WHAT NEEDS TO BE DONE: Give back every entry below, exactly as written.

SOURCE MATERIAL:
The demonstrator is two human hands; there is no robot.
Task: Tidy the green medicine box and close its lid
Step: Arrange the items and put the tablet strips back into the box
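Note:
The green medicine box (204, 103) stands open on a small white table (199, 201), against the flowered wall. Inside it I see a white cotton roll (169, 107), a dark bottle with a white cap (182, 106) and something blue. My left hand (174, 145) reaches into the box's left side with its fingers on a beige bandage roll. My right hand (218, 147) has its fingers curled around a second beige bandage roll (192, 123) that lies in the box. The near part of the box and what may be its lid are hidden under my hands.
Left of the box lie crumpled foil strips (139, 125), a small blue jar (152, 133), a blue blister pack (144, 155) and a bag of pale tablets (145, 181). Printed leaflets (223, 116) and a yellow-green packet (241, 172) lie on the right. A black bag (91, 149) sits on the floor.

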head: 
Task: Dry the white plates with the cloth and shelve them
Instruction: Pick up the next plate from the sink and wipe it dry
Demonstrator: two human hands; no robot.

YOUR RESPONSE:
The demonstrator is two human hands; there is no robot.
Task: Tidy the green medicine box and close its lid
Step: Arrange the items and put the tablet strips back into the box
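Note:
The green medicine box (204, 103) stands open on a small white table (199, 201), against the flowered wall. Inside it I see a white cotton roll (169, 107), a dark bottle with a white cap (182, 106) and something blue. My left hand (174, 145) reaches into the box's left side with its fingers on a beige bandage roll. My right hand (218, 147) has its fingers curled around a second beige bandage roll (192, 123) that lies in the box. The near part of the box and what may be its lid are hidden under my hands.
Left of the box lie crumpled foil strips (139, 125), a small blue jar (152, 133), a blue blister pack (144, 155) and a bag of pale tablets (145, 181). Printed leaflets (223, 116) and a yellow-green packet (241, 172) lie on the right. A black bag (91, 149) sits on the floor.
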
head: 
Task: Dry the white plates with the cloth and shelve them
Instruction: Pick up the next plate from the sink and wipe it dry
Demonstrator: two human hands; no robot.

There's nothing else to the answer.